Brown told a committee that his bill addresses so-called loyalty oaths.

“DEI statements are not designed to identify teachers who have experience supporting disadvantaged students,” Brown said. “They’ve been used as a political litmus test serving as screens for professors who put a partisan political agenda above the research for teaching enterprise.”

Brown’s bill received harsh opposition, including from Paul Wagner from the Council on Public Higher Education, who said that “loyalty oaths” don’t exist in Missouri’s colleges and universities.

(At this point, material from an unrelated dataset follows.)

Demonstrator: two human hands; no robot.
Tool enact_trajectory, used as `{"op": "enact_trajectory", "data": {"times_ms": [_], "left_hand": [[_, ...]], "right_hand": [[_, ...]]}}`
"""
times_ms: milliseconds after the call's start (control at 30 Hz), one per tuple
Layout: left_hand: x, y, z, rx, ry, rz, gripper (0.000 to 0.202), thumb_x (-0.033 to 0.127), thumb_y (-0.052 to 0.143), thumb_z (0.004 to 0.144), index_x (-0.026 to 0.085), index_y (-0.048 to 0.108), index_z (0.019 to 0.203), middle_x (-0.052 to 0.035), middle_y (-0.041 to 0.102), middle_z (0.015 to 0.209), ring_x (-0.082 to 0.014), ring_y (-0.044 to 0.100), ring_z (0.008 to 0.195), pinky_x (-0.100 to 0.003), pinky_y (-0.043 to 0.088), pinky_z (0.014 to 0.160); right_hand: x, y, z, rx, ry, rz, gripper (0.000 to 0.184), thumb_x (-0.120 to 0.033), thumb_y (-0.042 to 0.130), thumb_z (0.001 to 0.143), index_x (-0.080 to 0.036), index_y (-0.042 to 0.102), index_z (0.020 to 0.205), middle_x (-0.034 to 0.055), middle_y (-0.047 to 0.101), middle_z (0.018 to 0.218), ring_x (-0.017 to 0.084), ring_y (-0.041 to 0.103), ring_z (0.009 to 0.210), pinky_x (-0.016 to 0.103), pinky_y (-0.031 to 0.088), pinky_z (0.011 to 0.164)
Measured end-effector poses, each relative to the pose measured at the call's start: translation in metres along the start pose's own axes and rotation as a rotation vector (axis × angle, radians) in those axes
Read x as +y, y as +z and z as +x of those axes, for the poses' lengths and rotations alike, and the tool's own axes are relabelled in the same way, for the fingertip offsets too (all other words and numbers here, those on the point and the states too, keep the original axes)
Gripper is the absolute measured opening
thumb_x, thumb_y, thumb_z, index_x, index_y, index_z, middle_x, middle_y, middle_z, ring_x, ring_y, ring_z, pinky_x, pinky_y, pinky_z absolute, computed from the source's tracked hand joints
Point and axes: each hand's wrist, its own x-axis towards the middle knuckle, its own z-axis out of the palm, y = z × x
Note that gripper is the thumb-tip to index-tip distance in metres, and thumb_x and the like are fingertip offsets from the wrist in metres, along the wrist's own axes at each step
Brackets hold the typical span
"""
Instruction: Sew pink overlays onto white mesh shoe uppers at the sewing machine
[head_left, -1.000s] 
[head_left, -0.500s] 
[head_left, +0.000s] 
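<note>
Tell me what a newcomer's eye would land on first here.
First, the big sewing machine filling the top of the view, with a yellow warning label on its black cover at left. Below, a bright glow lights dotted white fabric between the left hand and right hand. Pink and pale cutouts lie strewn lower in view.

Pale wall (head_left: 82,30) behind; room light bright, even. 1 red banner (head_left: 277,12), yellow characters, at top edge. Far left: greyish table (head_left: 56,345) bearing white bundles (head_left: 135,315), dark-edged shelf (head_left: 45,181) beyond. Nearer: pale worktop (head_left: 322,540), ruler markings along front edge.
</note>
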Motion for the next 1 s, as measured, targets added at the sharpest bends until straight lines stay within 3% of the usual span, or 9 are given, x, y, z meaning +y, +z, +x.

“The bill says we can’t have loyalty oaths,” Wagner said. “We don’t have loyalty oaths as a condition of admission or doing business with the university or being hired by the university. So, maybe they do in the Ivy League or something, I don’t know. I haven’t been presented with one single example of this happening in Missouri.”

On the flipside, Raheem Williams from Do No Harm, a medical and political advocacy group, who supports the bill, equated the legislation to requiring oaths under the guise of “national security” during the Cold War McCarthyism era.

“It is a disturbing echo from the past,” Williams said. “This new spin on an illiberal practice requires faculty and perspective hires or employees to form certain ideological positions or deny others under the threat of professional ostracization. DEI is divisive and ineffective.”